Our cross-sectional results demonstrate a linear decline of human motor cortical plasticity during healthy aging. We focused our study on the motor cortex, but predict that similar changes in the mechanisms of plasticity may be found in non-motor, associative neocortical areas underlying cognitive decline. Our paradigm enables the study of plasticity mechanisms in non-motor cortical brain regions if combined with EEG measures in a real-time integrated approach (Thut and Pascual-Leone, 2010).

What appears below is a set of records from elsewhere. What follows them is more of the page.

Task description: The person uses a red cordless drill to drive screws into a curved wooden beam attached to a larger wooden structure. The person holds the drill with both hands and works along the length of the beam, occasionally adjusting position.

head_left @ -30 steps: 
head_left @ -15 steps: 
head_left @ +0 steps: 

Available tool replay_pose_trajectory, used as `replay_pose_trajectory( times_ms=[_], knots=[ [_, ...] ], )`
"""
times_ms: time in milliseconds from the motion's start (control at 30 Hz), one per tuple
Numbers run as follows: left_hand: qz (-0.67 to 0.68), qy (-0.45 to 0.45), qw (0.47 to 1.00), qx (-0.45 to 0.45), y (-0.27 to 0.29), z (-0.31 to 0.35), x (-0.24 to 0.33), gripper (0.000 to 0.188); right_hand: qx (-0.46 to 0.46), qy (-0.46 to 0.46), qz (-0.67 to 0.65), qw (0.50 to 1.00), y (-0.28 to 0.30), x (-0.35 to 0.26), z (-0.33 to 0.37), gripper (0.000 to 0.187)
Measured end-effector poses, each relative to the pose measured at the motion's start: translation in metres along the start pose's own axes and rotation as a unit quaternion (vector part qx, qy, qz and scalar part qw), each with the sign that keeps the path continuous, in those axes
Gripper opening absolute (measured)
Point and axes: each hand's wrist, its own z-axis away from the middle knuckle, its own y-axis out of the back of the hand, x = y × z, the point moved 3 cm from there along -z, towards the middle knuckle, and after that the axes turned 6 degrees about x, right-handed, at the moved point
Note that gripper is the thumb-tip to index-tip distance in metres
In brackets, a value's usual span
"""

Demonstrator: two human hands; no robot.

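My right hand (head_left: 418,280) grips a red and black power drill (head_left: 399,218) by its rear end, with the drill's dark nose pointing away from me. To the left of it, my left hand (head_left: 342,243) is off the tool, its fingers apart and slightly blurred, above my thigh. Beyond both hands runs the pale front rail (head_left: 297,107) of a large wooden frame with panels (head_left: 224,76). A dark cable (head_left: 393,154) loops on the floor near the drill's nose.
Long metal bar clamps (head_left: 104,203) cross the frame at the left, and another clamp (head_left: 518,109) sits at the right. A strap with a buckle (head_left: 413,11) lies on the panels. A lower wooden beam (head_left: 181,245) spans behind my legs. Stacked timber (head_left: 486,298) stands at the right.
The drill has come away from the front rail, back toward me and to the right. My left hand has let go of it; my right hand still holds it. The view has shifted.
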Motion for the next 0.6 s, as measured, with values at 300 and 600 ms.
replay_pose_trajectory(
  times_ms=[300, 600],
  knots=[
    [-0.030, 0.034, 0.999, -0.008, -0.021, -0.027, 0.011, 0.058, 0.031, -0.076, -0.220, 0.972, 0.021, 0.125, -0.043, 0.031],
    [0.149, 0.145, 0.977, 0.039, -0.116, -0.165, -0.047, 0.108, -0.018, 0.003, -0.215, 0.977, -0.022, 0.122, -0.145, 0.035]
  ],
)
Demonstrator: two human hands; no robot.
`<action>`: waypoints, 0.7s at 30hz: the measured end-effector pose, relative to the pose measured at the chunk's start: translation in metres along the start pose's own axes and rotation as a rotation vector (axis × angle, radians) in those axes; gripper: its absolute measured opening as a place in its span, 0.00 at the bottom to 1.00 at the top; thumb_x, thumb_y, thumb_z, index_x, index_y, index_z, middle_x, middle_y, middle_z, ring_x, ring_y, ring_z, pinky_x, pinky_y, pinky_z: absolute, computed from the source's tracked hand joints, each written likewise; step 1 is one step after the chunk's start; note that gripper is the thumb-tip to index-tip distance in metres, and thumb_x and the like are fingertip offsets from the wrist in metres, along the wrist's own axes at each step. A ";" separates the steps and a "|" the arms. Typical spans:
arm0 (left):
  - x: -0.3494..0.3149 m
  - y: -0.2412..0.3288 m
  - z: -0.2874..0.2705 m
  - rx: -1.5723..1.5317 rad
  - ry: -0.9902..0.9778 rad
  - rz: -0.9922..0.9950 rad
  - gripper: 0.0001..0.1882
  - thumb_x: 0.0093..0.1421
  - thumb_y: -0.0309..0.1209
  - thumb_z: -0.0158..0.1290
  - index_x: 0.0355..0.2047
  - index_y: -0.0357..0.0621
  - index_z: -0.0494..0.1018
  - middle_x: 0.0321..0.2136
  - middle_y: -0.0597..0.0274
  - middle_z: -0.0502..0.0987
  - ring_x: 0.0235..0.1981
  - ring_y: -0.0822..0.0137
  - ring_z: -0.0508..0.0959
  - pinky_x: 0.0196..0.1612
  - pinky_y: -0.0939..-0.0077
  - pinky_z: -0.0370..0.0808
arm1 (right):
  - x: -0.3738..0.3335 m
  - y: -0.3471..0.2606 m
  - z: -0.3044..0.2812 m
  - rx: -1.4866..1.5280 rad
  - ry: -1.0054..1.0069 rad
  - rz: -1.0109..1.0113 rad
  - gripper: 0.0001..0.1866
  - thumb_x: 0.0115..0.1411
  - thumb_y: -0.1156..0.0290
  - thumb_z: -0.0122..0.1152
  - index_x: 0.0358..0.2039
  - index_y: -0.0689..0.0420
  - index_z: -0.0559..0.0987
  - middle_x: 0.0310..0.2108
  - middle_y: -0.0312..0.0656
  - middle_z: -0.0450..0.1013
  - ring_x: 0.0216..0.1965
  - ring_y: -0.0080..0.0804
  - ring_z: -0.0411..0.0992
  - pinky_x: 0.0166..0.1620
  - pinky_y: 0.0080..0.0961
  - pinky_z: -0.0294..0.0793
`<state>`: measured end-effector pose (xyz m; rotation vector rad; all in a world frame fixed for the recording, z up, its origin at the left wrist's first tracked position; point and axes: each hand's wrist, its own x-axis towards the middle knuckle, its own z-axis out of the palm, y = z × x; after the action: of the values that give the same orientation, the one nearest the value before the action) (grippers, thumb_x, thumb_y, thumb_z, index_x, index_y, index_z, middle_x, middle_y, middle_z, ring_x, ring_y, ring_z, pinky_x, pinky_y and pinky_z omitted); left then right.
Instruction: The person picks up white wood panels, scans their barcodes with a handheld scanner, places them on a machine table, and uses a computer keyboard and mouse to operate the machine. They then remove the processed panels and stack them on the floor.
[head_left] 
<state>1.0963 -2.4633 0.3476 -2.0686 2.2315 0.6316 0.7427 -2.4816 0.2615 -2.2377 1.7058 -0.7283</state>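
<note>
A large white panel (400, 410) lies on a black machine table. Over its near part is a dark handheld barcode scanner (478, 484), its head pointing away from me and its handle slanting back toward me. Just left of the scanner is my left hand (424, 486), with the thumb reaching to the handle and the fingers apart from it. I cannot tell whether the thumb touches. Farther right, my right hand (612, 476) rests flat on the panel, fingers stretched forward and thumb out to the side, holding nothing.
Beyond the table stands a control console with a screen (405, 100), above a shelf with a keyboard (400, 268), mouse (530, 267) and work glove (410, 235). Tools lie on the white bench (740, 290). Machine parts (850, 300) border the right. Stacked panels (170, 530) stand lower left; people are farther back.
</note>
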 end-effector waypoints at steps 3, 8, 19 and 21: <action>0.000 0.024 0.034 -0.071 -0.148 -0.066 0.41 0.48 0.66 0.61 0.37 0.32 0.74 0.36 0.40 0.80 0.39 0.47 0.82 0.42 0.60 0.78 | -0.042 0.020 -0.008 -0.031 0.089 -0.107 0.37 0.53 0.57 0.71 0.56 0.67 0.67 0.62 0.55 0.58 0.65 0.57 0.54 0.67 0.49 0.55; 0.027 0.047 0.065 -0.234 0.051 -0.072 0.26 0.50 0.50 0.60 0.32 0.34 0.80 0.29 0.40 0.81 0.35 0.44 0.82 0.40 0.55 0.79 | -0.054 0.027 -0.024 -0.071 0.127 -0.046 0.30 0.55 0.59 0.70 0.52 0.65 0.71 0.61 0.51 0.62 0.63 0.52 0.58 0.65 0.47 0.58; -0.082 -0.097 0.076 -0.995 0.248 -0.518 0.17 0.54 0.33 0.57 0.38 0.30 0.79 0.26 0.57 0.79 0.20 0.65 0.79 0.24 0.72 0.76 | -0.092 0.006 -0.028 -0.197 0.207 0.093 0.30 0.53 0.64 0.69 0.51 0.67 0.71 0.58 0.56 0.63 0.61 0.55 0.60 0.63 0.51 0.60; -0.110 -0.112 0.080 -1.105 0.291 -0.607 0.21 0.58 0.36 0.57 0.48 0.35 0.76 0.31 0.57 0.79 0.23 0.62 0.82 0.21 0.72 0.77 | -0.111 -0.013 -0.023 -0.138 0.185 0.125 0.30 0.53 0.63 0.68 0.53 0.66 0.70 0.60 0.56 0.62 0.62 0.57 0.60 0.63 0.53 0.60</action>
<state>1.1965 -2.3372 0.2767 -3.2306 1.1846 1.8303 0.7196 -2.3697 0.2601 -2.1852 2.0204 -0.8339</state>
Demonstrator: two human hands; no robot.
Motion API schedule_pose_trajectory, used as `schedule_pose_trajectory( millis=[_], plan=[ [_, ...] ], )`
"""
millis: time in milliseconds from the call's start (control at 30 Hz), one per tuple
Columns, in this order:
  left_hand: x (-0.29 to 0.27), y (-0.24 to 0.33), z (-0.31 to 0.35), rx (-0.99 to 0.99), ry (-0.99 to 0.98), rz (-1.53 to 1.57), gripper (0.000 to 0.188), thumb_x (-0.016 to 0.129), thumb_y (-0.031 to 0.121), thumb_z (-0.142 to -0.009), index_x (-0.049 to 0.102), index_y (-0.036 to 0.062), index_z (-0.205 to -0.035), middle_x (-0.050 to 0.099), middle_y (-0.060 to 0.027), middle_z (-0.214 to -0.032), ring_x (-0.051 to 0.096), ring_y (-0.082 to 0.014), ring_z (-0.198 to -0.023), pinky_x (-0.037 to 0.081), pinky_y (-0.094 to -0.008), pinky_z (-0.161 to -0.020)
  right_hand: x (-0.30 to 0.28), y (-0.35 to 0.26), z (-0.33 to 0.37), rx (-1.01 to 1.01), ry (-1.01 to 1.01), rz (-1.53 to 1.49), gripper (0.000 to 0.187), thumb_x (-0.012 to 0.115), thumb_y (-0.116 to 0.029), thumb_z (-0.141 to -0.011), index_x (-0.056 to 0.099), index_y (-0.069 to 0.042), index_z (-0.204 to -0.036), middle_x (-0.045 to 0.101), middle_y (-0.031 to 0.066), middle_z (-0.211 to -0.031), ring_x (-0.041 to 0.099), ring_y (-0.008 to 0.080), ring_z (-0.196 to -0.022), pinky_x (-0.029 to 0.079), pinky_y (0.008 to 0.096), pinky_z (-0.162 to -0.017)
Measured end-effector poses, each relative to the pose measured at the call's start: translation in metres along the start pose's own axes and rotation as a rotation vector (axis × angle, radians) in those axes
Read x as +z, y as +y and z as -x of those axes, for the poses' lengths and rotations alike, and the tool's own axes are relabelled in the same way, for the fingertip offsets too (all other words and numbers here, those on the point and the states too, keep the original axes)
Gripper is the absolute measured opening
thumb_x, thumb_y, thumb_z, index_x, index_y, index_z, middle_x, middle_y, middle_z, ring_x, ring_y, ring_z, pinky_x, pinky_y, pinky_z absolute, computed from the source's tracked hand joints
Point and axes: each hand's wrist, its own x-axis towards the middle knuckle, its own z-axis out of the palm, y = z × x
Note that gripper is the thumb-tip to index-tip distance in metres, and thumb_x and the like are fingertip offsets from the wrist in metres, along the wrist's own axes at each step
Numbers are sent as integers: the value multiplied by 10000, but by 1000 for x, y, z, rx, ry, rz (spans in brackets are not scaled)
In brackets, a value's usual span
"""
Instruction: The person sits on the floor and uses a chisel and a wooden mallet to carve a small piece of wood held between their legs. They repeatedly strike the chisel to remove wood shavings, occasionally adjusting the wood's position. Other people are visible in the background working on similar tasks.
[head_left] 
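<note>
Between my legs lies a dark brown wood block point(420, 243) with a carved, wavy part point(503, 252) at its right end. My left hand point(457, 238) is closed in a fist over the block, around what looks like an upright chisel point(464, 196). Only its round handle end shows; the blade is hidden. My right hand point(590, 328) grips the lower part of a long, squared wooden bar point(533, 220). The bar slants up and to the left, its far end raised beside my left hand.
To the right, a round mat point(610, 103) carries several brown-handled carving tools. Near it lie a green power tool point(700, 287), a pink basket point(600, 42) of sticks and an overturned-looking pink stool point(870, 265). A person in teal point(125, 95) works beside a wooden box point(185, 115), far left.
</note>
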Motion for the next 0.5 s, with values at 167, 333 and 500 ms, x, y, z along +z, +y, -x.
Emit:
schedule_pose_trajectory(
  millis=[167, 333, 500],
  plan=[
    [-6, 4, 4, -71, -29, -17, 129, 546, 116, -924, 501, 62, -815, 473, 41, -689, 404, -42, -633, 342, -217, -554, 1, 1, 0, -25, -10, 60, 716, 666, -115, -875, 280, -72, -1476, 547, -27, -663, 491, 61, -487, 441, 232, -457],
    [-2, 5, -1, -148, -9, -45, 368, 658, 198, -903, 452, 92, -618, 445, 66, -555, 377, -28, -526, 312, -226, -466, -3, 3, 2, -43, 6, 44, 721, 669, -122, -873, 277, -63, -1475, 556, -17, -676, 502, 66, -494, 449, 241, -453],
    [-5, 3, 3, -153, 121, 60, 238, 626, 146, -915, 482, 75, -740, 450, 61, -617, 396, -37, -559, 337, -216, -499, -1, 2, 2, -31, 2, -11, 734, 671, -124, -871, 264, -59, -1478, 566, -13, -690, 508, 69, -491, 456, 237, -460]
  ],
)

The presented measures, in the setting of longitudinal studies, may allow for the assessment of the impact of environmental and biological factors (e.g., diet, physical activity, chronic stress, sleep deprivation, stroke, traumatic brain injury, hypertension, diabetes or menopause) on age-associated changes in plasticity. Furthermore, such measures of cortical plasticity may serve as biomarkers to guide plasticity-based interventions aimed at promoting healthy aging and cognitive well-being across the age-span. Such interventions may include non-invasive brain stimulation approaches, as recently proposed by Zimerman and Hummel (2010).

Conflict of Interest Statement

The authors declare that the research was conducted in the absence of any commercial or financial relationships that could be construed as a potential conflict of interest.